In the end, supervisors voted 12-5 to approve the land purchase.
In other business, supervisors:
_ Approved giving the Whittlesey Lions $5,000 in powerline funds to assist with the purchase of new playground equipment at the Lions Park. Supervisors Roiger and Mildbrand abstained since they are members of the club.
_ Approved an ordinance change to require all county-owned vehicles with the exception of the sheriff’s and human services department to have a uniform decal indicating it is a county vehicle. Zenner said an issue was raised with vehicles used by forestry department not being marked as being county-owned and that the ordinance change was to clarify this. Adams suggested it also be applied to county equipment such as graders that are used at worksites. Lewis agreed with the idea and said that direction could be given at the highway committee level.
_ Approved authorizing the forestry department to apply for municipal dam grants that could cover up to 50% of the cost of replacement of the Camp 8 dam. The action does not commit the county to do the project this budget year. Supervisor Gene Knoll had expressed concern with the potential for both the Chelsea and Camp 8 dams needing work and the county being faced with having to potentially delay one of them.

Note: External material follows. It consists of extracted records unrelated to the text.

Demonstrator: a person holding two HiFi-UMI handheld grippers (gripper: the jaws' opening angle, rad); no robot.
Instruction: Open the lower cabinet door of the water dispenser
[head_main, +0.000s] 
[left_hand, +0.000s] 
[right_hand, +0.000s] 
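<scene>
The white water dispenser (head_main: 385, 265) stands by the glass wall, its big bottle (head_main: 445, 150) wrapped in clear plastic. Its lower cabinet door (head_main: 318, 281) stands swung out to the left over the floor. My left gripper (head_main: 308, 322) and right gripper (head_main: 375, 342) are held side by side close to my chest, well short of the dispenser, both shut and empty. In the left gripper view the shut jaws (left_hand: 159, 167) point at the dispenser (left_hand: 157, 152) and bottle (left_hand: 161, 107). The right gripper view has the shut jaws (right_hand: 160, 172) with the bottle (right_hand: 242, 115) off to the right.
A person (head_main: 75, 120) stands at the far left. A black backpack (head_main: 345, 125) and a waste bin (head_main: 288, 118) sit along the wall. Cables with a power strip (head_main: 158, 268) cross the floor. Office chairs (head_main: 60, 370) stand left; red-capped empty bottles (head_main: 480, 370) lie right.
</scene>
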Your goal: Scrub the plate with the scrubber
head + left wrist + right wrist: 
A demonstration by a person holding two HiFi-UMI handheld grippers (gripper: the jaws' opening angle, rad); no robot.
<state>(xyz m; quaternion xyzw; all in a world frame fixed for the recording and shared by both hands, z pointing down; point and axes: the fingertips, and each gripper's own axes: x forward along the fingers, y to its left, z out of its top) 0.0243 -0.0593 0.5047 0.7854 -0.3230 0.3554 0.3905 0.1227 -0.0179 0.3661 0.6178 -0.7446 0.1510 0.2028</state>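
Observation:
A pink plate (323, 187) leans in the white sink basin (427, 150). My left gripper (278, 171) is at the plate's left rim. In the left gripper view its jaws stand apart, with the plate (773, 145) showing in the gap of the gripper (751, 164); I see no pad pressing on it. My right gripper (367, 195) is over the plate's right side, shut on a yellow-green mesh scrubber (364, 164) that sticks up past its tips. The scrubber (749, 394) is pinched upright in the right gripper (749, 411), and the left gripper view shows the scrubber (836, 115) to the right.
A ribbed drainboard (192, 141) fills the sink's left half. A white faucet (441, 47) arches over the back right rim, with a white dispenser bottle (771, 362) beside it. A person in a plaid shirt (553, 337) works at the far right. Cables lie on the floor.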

_ Approved a 2% wage increase for each step in the county’s wage scale for county employees effective Jan. 5, 2020.
_ Renewed the contract with Schmeige, Graff and Koch law firm for legislative support of the county board and legal services for child support. The rate is $6,630 per month for human services work and $190 per hour for general government work done by the attorney with $95 per hour billed for paralegal work.